Looking at several sources for smoking cheese, it says have no water in pan, water is "bad" for smoking cheese, etc.  But on other resources/videos, folks are putting ice in to keep internal smoker temp lower.  So which is it?  Water bad or water (melted ice) ok???  I'd put some ice in it it won't hurt the cheese or smoke flavor.


----------



## atomicsmoke (Apr 7, 2017)

I don't see any beenefit in using a water pan. Water in the smoker is for increasing thermal inertia and humidity. You need none of those to smoke cheese.

The ice is used to keep the temps low in the smoker (when is hot outside). Most people freeze water in pop bottles. No moisture issue since the bottles are closed.


----------



## atomicsmoke (Apr 7, 2017)

If you dont live in a hot climate i dont think you need ice in April. The only thing you need is smoke (and cheese).

P.s.i assumed your smoke source is not in the smoker.


----------



## dirtsailor2003 (Apr 7, 2017)

You do not want moisture when cold Smoking cheese. You need to be able to maintain temps below 70 degrees  in order to smoke cheese. Some will add 2 liter bottles of frozen water to keep temps below that temp. I would not just add ice.


----------



## doughboysigep (Apr 7, 2017)

atomicsmoke said:


> I don't see any beenefit in using a water pan. Water in the smoker is for increasing thermal inertia and humidity.
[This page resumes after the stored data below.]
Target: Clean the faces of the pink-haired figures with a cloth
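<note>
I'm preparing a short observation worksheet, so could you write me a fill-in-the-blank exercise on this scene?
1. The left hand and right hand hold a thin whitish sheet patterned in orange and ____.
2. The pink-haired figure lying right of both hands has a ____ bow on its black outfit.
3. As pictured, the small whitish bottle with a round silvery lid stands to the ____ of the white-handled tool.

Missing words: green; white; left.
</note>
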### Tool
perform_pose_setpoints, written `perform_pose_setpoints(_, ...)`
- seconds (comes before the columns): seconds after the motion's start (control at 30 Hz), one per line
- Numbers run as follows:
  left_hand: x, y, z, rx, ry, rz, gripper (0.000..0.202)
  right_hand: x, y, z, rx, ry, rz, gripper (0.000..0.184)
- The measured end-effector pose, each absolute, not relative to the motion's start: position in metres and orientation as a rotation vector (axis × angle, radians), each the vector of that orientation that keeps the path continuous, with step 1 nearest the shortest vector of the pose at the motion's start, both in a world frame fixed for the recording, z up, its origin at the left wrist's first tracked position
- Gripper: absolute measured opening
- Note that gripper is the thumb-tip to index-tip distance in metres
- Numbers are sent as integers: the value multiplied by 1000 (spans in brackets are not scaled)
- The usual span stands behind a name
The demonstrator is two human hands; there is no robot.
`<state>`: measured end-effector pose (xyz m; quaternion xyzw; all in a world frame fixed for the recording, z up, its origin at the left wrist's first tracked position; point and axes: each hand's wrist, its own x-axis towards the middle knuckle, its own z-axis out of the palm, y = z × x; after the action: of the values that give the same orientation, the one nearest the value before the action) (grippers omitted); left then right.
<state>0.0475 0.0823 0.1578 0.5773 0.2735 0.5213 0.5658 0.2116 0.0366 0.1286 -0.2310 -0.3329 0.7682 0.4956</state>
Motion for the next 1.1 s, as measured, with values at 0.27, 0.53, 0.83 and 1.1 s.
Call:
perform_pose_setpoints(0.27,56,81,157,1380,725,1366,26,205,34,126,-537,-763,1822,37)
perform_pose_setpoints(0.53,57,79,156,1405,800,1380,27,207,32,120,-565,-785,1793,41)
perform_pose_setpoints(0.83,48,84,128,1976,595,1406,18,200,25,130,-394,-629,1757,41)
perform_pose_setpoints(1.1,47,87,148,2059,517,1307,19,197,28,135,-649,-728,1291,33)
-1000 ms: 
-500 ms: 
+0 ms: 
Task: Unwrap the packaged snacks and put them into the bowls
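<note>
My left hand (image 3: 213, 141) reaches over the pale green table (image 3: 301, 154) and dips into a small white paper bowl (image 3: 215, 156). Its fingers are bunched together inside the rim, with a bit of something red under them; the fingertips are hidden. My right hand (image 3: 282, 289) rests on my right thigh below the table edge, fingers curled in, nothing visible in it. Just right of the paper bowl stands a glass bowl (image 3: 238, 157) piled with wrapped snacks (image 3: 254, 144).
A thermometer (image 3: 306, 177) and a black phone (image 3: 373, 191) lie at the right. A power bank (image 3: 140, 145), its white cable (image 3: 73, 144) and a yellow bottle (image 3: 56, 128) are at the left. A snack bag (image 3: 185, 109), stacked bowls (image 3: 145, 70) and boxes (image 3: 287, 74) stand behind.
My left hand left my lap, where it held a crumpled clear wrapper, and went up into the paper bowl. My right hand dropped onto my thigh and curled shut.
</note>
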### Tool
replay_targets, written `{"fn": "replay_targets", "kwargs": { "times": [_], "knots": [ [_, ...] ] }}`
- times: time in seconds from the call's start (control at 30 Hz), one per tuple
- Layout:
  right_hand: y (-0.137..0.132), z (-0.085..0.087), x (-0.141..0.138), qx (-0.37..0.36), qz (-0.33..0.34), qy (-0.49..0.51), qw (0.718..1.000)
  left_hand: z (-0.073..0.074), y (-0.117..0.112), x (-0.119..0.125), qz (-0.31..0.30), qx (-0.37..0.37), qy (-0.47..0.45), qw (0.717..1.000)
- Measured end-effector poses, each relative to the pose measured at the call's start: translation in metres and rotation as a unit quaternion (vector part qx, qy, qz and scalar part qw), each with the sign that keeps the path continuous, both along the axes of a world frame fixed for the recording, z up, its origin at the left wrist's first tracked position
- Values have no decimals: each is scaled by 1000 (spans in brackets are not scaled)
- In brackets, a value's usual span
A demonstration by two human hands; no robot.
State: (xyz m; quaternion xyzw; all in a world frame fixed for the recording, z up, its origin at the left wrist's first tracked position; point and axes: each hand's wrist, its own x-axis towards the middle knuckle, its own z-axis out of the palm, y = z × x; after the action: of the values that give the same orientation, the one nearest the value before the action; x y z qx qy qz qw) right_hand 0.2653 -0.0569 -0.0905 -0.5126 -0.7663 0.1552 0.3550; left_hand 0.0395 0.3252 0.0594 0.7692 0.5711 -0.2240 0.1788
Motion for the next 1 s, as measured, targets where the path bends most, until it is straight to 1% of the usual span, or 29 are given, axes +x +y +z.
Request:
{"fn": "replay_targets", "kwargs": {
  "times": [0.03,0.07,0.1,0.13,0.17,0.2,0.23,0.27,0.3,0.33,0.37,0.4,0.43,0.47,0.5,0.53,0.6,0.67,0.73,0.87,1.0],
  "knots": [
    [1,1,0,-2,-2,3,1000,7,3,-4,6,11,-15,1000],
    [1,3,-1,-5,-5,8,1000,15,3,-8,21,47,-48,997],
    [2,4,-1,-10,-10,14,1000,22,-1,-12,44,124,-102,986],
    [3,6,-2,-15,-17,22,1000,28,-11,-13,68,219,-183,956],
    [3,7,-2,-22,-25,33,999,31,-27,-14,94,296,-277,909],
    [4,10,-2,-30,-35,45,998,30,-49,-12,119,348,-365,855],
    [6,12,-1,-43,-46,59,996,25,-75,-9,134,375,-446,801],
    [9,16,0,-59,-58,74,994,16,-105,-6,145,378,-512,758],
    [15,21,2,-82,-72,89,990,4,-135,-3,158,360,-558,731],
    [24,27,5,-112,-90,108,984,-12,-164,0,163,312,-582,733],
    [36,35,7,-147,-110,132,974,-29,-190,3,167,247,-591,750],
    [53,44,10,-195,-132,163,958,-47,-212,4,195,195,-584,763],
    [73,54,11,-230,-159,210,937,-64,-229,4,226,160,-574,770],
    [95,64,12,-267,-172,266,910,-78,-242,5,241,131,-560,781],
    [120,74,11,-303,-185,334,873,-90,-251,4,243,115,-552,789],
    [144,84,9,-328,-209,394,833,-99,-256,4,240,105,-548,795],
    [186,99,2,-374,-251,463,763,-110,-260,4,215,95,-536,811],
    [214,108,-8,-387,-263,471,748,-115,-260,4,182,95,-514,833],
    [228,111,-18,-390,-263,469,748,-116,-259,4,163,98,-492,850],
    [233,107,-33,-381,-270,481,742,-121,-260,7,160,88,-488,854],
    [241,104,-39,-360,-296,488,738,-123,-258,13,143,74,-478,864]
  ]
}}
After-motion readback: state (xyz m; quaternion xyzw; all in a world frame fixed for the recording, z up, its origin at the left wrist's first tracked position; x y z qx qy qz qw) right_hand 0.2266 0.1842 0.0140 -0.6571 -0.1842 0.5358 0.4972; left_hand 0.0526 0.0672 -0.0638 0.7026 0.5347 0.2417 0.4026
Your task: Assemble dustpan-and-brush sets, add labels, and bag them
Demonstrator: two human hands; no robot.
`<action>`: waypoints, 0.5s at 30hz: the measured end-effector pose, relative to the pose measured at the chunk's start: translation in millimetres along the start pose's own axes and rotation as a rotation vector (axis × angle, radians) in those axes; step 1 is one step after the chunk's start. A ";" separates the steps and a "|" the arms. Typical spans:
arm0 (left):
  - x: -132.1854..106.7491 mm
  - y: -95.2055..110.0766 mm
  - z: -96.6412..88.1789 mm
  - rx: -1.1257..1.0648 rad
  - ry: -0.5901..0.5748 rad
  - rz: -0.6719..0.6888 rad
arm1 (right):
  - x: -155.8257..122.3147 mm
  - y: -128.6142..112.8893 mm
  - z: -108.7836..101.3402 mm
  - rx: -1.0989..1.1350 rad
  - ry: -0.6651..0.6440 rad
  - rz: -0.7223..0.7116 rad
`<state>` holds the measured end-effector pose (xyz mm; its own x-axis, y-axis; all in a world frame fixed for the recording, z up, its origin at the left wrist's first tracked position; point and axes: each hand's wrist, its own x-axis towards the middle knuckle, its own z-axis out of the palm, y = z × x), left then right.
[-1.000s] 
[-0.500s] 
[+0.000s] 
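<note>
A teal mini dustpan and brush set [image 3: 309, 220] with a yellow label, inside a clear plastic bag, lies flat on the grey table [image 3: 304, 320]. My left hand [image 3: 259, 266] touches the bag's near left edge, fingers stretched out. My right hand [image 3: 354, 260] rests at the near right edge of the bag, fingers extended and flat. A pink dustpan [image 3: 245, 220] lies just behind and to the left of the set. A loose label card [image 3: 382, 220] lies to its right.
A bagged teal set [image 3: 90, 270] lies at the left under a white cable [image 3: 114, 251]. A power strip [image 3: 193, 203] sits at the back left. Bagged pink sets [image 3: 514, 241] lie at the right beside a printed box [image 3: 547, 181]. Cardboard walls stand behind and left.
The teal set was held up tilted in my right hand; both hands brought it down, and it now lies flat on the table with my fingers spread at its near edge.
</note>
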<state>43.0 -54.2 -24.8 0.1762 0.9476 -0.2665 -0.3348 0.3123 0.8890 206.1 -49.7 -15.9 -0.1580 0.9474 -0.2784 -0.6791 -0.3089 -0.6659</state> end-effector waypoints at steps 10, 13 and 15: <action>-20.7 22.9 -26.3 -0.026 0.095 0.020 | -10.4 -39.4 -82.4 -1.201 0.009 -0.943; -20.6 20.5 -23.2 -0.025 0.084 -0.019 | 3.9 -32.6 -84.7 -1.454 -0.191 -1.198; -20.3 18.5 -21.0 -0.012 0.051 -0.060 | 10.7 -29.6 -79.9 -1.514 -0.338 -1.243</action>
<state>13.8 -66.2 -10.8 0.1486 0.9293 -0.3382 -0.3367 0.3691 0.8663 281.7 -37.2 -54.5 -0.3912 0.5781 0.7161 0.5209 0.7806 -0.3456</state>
You need none of those to smoke cheese.
> 
> The ice is used to keep the temps low in the smoker (when is hot outside). Most people freeze water in pop bottles. No moisture issue since the bottles are closed.
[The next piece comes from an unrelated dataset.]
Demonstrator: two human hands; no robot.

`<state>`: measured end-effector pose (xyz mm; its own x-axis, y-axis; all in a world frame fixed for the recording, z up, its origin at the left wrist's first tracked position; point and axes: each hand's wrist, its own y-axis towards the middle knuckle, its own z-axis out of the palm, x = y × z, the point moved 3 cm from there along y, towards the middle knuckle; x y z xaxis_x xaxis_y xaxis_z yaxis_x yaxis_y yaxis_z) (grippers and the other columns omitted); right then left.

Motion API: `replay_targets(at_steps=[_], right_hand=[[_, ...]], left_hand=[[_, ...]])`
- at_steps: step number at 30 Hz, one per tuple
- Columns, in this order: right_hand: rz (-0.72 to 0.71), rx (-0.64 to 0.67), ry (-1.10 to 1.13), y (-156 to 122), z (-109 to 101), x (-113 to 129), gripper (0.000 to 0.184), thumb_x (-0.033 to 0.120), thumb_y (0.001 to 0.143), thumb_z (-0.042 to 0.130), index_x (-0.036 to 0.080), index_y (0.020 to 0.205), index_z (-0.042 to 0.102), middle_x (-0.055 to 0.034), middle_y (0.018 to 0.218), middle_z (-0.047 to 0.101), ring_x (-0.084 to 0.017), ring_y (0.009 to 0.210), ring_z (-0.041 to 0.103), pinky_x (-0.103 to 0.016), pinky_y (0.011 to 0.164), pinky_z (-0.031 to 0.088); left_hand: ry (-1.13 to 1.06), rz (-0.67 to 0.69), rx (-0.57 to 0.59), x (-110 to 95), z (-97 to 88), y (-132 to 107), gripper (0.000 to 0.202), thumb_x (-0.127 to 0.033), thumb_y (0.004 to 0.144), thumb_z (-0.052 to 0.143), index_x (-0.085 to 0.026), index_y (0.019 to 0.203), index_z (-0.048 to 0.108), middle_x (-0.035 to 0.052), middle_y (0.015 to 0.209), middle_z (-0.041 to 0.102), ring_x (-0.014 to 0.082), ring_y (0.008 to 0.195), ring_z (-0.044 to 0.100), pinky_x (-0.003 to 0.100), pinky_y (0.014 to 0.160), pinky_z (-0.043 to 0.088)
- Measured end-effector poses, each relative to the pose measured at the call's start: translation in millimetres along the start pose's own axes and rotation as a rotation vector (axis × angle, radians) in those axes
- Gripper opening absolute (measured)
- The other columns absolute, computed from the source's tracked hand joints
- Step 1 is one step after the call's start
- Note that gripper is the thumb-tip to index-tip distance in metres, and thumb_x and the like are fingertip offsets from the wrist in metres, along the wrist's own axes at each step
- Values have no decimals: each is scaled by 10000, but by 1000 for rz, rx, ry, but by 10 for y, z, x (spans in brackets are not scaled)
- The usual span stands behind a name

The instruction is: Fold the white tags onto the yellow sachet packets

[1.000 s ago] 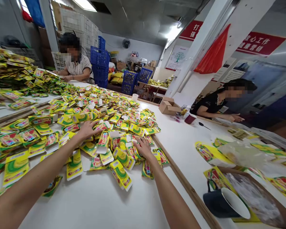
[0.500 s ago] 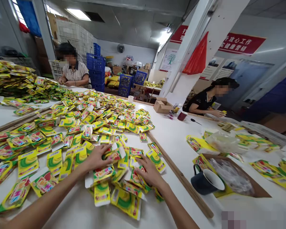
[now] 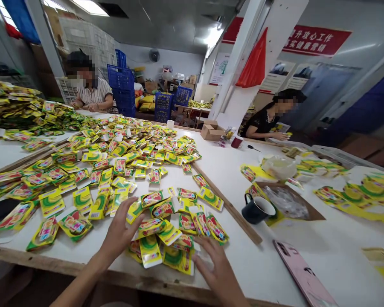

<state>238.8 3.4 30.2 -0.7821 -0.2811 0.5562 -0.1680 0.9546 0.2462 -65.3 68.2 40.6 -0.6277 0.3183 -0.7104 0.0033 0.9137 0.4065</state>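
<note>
Small yellow-and-green printed packets, some with white flaps, lie in a loose heap [image 3: 168,236] near the front of the white table. At the heap's left side is my left hand [image 3: 120,228], its fingers stretched out and touching or nearly touching the packets. My right hand [image 3: 214,262] is spread at the lower right of the heap, fingertips by the nearest packets. Neither hand grips a packet. Beyond them a much larger spread of the same packets [image 3: 124,147] covers the table's middle and left.
A wooden strip [image 3: 228,204] crosses the table right of the heap. Beyond it stand a dark mug [image 3: 257,209], an open carton [image 3: 288,202] with clear plastic, and a pink phone [image 3: 302,273]. The table's wooden front edge [image 3: 92,273] runs close below. Two people sit across the table.
Both hands have come nearer the table's front edge, the left off the top of the packets and the right to the heap's lower side. The view has shifted, bringing the phone into sight.
</note>
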Motion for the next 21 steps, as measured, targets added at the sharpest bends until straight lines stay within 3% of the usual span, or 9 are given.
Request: replay_targets(at_steps=[4, 7, 10, 15, 21], right_hand=[[14, -3, -8, -163, 239, 191, 316, 353, 818, 633, 282, 1126, 634, -79, 1144, 625, -279, 1082, 582, -410, 914, 496], [21, -59, -39, -96, 327, 218, 379, 278, 785, 651, 251, 1160, 605, -95, 1188, 590, -295, 1136, 545, -430, 954, 463], [13, -68, -86, 13, 348, 218, 472, 208, 735, 674, 236, 1196, 576, -100, 1233, 576, -308, 1170, 522, -440, 968, 439], [-13, -58, -78, 105, 291, 198, 182, 193, 843, 568, 232, 1011, 626, -60, 1029, 680, -263, 977, 619, -405, 832, 472], [9, -267, 42, 1, -93, 236, 210, 341, 889, 542, 224, 1041, 625, -74, 1015, 692, -257, 970, 624, -373, 837, 479]], left_hand=[[10, -16, -11, -102, -47, -546, 436, -351, 882, 512, -346, 1311, 435, 76, 1366, 472, 316, 1291, 436, 480, 952, 509], [43, 50, 28, -176, -1, -762, 499, -312, 870, 534, -345, 1349, 399, 85, 1394, 442, 321, 1298, 427, 491, 959, 509], [104, 164, 93, -259, 41, -826, 565, -286, 851, 570, -352, 1377, 374, 86, 1448, 383, 335, 1346, 357, 546, 1038, 423], [161, 373, 192, -483, 199, -938, 649, -239, 836, 601, -359, 1411, 326, 84, 1475, 371, 339, 1381, 296, 599, 1093, 318], [43, 421, 271, -872, 558, -926, 644, -133, 869, 523, -319, 1434, 274, 107, 1484, 354, 305, 1387, 290, 556, 1097, 334]])
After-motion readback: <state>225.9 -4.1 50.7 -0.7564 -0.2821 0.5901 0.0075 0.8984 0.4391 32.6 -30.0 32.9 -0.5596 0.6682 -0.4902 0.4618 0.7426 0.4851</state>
Didn't think of that.  The videos I saw all have folks putting ice in open trays.  Will try this weekend.


----------



## atomicsmoke (Apr 7, 2017)

First time smoking cheese?


----------



## dabigbozman (Apr 7, 2017)

I have sand in my pan


----------



## doughboysigep (Apr 7, 2017)

atomicsmoke said:


> If you dont live in a hot climate i dont think you need ice in April. The only thing you need is smoke (and cheese).
> 
> P.s.i assumed your smoke source is not in the smoker.


my MES with a pellet tube got to 120 with 40 degree weather.  Cheese turned out fine (some colby softened a bit), very tasty.


----------



## atomicsmoke (Apr 7, 2017)

In that case ice will help.


----------



## doughboysigep (May 3, 2017)

bottled ice worked well.  never got above 89 degrees and only got above 80 during last hour.


----------